The White House already scratched presidential visits to Kuala Lumpur and Manila, which were on the tail end of what was scheduled to be an eight-day Asia trip, because of the shutdown.
The question now is whether he’ll skip the Asia Pacific Economic Cooperation (APEC) summit in Bali, Indonesia, and the East Asia Summit in Darussalam, Brunei.
"The geopolitical ramifications of the president not making the trip, if indeed he decides he has to cancel, it would leave a big geopolitical mark," Ernest Bower, a Southeast Asia analyst the Center for Strategic and International Studies in Washington, told USA Today
The White House saw the trip as crucial to the Obama administration's so-called "Asia pivot," a proposed increased focus on the region because of its growing economic importance and the rise of China, the newspaper said.

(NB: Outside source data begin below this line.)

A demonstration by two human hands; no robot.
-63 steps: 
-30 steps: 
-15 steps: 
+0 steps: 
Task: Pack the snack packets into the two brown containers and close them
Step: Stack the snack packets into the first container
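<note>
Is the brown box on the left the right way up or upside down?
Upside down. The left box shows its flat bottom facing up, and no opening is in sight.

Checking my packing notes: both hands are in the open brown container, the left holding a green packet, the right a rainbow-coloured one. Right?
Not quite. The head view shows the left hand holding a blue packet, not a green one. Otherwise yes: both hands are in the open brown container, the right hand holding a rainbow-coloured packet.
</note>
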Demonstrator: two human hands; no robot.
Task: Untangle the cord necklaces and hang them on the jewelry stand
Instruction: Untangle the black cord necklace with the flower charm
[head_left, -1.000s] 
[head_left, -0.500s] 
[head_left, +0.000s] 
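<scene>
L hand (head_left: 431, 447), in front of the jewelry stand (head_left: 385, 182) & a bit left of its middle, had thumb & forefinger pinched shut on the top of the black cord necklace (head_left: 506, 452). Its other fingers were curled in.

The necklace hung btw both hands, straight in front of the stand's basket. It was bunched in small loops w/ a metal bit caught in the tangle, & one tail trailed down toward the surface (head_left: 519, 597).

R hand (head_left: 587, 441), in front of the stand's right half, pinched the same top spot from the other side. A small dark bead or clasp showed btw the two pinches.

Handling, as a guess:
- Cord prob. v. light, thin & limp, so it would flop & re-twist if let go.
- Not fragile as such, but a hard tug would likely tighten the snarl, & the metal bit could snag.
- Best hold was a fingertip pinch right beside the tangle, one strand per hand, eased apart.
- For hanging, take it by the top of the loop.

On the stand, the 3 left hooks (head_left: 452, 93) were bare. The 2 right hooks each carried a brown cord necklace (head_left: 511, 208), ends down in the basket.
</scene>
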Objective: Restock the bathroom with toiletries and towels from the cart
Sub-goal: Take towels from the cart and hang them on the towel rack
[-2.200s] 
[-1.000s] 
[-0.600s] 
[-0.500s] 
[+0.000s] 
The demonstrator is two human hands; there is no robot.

But the prospect of Obama leaving Washington while hundreds of thousands of federal workers find themselves shut out of their jobs could also open the White House to unwanted criticism.
The White House on Thursday said only that it was "evaluating the president's trip in light of the shutdown," while maintaining that at present, the trip remained in motion, The Hill reported
Princeton University professor Julian Zelizer said that for Obama, "it will be tricky to pull off without political fallout."
"Leaving Washington in the middle of a government shutdown gives the Republicans an opportunity to say he isn't really interested in negotiation, that he's abroad when the country is in crisis," Zelizer told The Hill. "It's a difficult trip for him to take right now, and the sense of crisis will only increase in the next few days."
But foreign policy experts say the international implications of a cancelation might be reason enough for Obama to risk it.
Matt Goodman, who was White House coordinator on APEC during Obama's first term, said he believed the president "will do everything he can" to attend the summit.
"It's really, really important for him to go. In Asia, you get points for showing up . . . If you cancel, it's considered very bad form and it's remembered for a very long time," Goodman told The Hill.
Goodman said Asian leaders still talk about Presidents George W. Bush and Bill Clinton skipping APEC summits.
And Obama has spoken about the need to focus diplomatic attention on the region as China and other economies emerge on the global stage.
"He's identified Asia as a key area for U.S. engagements," Suzanne DiMaggio, the vice president of global policy programs at the Asia Society, told The Hill.
"The APEC summit to be held in Bali and the East Asia summit in Brunei are two important venues for the U.S. to really communicate that they are committed to engaging Asia economically, diplomatically, [and] politically," DiMaggio said.